- _Exercise directions_: Everything from the line containing "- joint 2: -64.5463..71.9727" through the line containing "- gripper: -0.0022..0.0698" in the listing below should be copied exactly, and nothing more.

- _Source data_:
##########

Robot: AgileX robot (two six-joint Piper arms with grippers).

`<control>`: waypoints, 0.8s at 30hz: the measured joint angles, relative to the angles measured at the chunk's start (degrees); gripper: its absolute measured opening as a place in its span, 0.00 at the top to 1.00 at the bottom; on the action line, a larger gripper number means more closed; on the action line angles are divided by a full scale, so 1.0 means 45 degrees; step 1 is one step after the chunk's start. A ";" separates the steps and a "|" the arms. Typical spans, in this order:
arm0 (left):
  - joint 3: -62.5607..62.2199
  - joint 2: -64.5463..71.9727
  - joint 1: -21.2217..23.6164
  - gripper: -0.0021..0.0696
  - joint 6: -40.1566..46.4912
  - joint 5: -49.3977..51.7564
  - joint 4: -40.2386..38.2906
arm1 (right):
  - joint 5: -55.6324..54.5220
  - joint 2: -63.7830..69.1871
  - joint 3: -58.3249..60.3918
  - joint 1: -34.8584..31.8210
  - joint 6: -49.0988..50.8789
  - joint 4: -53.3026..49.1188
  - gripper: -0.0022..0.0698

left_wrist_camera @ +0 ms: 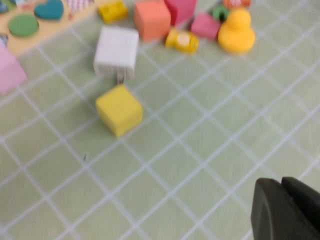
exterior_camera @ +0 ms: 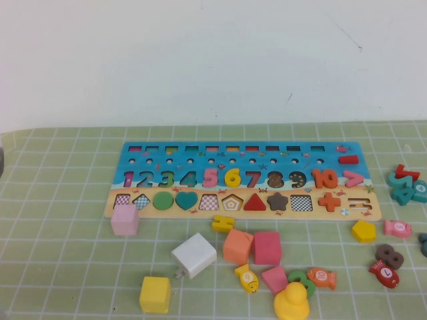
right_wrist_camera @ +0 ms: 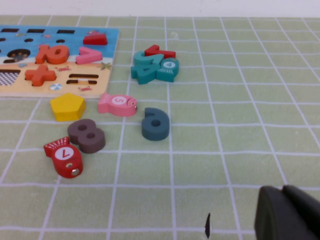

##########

- _Written response_:
  - joint 2: -64.5463..71.9727
  - joint 1: -21.2217..23.6164
  - gripper: -0.0021..0.0696
  - joint 6: -40.1566..46.4912
  - joint 5: -49.3977..51.7564
  - joint 4: -40.2386..38.2906
arm1 (right):
  - joint 5: -55.6324..54.5220
  - joint 2: -63.7830..69.1871
  - joint 3: -58.3249..60.3918
  - joint 1: -34.8584..31.8210
  - joint 6: -49.0988..50.8789
  - joint 4: -53.3026..49.1188
  - gripper: -0.0022..0.0698

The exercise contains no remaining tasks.